I am going to put to the right hon. Gentleman one specific question. I do not care how much of the rest of my argument he ignores, but I am going to put this one straight question to him: If the Australian Government was not prepared to put upon its own troops the painful necessity of shooting some of their comrades in cold blood, is he not prepared to see that the same condition is applied to our British troops? That is a plain specific question, and I invite the right hon. Gentleman, whatever else he ignores, to give a plain, unequivocal answer to that question. I have already spoken longer than I intended, but I want to say this in conclusion. I am very glad to think that the whole of the Labour party is behind this attempt to abolish the death penalty. I am not standing here moving this Amendment in any humble suppliant fashion. I am not asking this Committee to agree to the abolition of the death penalty as a concession. I am standing here, in the name of the Labour party, demanding the abolition of the death penalty as a simple act of justice. I demand it because I claim that I know the feeling of the private soldiers in the British Army, as I know the feeling of the ex-service men in this country. I demand it on behalf of the fighting men themselves.
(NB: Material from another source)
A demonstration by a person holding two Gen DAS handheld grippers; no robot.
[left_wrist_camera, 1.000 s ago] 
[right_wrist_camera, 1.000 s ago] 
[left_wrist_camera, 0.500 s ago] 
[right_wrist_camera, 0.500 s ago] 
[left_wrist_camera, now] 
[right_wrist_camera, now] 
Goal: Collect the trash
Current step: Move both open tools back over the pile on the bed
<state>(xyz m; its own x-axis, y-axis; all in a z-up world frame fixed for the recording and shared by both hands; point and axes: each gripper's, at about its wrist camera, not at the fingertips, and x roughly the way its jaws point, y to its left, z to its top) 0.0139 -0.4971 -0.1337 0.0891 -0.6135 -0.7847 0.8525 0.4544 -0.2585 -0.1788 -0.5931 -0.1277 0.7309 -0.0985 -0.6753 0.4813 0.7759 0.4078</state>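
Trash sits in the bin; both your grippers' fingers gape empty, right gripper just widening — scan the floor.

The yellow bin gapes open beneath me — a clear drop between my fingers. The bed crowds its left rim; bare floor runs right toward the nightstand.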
I demand it on behalf of the parents of those fighting men, and I demand it on behalf of the great mass of the people of this country, who want to see human justice take precedence over so-called military necessity. I beg to move.


I venture to intervene in this discussion for a few moments. Before I deal with the points that have been raised by the hon. Member for Shoreditch (Mr. Thurtle), may I say, as he has said, that the party for which I speak this afternoon is grateful to the Government for giving us the opportunity, for the first time in many years, of discussing such a very important question as this during the earlier portion of our sitting? In the old days it was always discussed in the earlier hours of the morning, and we always thought it was rather a shameful proceeding to discuss a question of this magnitude during those hours. May I also say that, in common, I am sure, with the rest of the Committee, we are indebted to the hon. Member for Shoreditch for his very clear, lucid, and able statement of his point of view? I may say straight away that I do not take that line, nor does the party for which I am speaking this afternoon. It was my lot for many years, during the War, to defend the action of the Government on more than one occasion when the War was in progress in its various theatres.


In Ireland, particularly.


Yes. The conclusion to which I came then, after very careful consideration of all the facts, was that, the moment a nation entered into the dread arbitrement of war, human civilising conditions were at an end, and a new condition of things had, unfortunately, arisen. The hon. Member who has just spoken said that the Army as a whole was against capital punishment. I think that what the Army as a whole is always, and has been always, anxious to maintain, is discipline. You will find men who have been through campaign after campaign, who will tell you that the first essential for an army is discipline; and, unfortunately, it has been the experience of all great armies and of all great commanders that some such speedy deterrent as this, exemplary in its character, is a dire necessity. It is a great misfortune that that should be so.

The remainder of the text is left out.